- ACTIVITY: For this exercise, return exactly the lines of the material below that begin at the one with "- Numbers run" and stop after the one with "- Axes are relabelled".

- SUPPLIED INFORMATION:

-- Opening Marker --

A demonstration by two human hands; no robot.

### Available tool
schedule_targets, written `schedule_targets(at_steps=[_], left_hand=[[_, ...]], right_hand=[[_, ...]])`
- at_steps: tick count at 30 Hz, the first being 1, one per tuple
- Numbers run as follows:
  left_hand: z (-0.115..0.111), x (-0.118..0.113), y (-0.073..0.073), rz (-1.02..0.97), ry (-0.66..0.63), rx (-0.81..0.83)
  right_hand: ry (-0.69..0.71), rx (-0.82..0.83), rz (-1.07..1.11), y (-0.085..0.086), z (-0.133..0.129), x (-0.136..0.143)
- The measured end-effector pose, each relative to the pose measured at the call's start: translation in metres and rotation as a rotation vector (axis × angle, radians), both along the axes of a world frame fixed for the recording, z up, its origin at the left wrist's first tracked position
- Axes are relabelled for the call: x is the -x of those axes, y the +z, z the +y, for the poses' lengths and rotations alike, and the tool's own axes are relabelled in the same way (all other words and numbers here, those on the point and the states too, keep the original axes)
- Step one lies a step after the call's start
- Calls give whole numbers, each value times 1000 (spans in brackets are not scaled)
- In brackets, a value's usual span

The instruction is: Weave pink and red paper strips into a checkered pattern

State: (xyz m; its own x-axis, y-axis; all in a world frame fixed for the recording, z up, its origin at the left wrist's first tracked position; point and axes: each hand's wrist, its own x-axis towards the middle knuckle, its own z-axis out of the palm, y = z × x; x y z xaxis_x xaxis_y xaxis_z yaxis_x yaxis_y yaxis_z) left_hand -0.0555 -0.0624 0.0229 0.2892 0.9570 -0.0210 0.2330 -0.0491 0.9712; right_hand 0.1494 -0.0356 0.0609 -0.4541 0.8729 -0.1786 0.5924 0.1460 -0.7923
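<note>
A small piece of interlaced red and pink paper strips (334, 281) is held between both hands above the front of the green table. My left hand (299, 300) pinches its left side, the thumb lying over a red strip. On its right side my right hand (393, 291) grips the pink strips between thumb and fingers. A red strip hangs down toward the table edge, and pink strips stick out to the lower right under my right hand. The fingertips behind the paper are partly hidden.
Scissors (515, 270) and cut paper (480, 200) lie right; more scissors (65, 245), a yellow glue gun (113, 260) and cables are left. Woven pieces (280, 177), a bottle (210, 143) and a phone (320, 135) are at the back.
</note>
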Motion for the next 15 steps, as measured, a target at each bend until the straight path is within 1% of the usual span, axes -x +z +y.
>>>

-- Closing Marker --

- RESULT OF THIS TASK:
- Numbers run as follows:
  left_hand: z (-0.115..0.111), x (-0.118..0.113), y (-0.073..0.073), rz (-1.02..0.97), ry (-0.66..0.63), rx (-0.81..0.83)
  right_hand: ry (-0.69..0.71), rx (-0.82..0.83), rz (-1.07..1.11), y (-0.085..0.086), z (-0.133..0.129), x (-0.136..0.143)
- The measured end-effector pose, each relative to the pose measured at the call's start: translation in metres and rotation as a rotation vector (axis × angle, radians), both along the axes of a world frame fixed for the recording, z up, its origin at the left wrist's first tracked position
- Axes are relabelled for the call: x is the -x of those axes, y the +z, z the +y, for the poses' lengths and rotations alike, and the tool's own axes are relabelled in the same way (all other words and numbers here, those on the point and the states too, keep the original axes)

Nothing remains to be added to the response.